People usually treat public PCs quite recklessly. Apart from use them for exchanging emails, transferring files, browsing websites, ogling at their social media profiles and streaming YouTube content, many also carelessly install crapware over them and mess up many settings. This not only leaves various traces of their activities and unknown software on the that PC that eventually bogs down its performance, but can also cause issues for other users of the machines. Since the usage of computers placed at public locations is high, it can be quite tedious to maintain them on regular basis. When it comes to such situations, Reboot Restore Rx can be a terrific solution. What this application does is automatically restoring the computer to a custom predefined baseline so that whenever a PC is rebooted, it reverts any changes made to the system during the previous session.
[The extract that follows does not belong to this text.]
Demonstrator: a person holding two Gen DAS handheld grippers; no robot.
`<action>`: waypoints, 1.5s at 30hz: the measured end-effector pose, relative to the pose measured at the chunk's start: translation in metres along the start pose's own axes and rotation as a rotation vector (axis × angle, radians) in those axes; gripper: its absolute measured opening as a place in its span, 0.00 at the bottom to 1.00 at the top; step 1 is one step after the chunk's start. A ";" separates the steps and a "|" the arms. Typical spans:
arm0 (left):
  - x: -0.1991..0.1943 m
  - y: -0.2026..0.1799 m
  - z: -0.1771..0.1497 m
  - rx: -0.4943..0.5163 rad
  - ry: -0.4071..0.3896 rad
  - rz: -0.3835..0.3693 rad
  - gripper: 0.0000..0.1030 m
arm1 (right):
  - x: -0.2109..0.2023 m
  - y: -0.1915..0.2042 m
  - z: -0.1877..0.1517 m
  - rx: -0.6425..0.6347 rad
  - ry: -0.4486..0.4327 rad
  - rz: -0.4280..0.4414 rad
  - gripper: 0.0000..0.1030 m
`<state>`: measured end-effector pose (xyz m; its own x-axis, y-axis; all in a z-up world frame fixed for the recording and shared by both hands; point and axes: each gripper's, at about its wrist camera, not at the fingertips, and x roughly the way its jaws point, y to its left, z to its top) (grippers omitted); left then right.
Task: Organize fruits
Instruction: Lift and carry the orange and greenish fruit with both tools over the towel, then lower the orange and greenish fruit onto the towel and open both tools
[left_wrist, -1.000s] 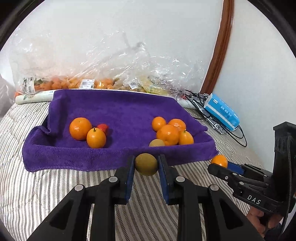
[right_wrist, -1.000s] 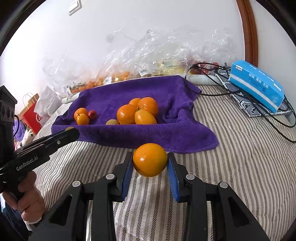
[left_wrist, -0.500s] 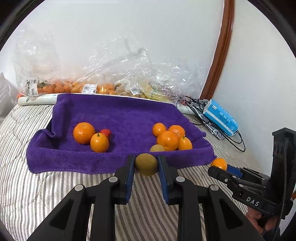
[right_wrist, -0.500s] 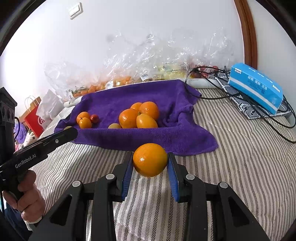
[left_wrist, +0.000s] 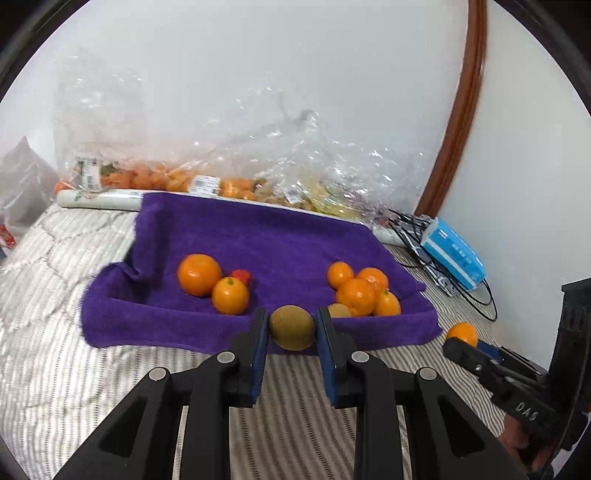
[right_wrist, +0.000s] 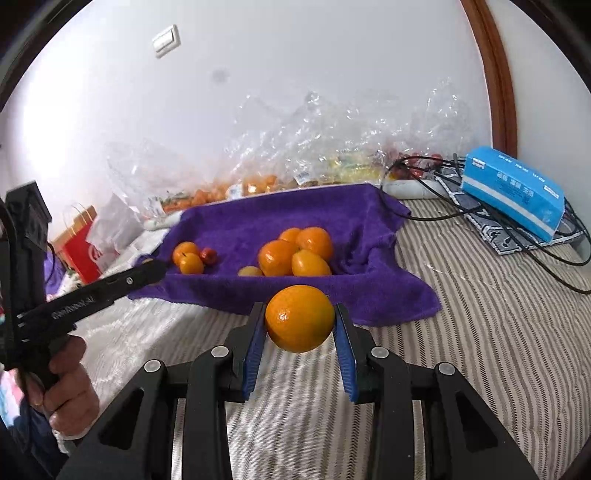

This gives users complete control over PCs located at schools, internet cafes, hotels, kiosks etc., while making the task of maintaining them much easier for their administrators.
Used in this way, the shared PC becomes much more easier to manage. The usage of Reboot Restore RX is quite straightforward. During its installation wizard, it asks you to mark the drives that you want to restore on system boot. This means even if some of those drives are wiped, things will get back to the way they were upon system reboot, though there are bound to be limitations here, as the areas where the tool is installed and where it is saving its data have to remain intact in order for it to restore anything, of course.
You can create restore points for multiple drives. However, the application doesn’t let you create a separate restore baseline for each. Therefore, whenever you create a restore baseline, you’re locked with only one system state. After marking the drive, you can click Next to finish the process, which requires a system reboot.
Reboot Restore RX then sits in the system tray area, and you can right-click its notification icon to disable its Restore on Reboot function from the context menu. I found the program to be quite limited in terms of features. For example it doesn’t allow you to create several restore baselines, nor does it let you lock the option of creating a restore baseline, making this option available to everyone.
When you click the Restore on Reboot option in the context menu, Reboot Restore RX simply displays a confirmation dialog that the current system settings are saved as baseline. Other than that, there isn’t much to tinker with.
While fairly limited in features, Reboot Restore RX can come handy if you want a zero maintenance PC that is shared among various users. The application works on Windows XP, Windows Vista, Windows 7 and Windows 8.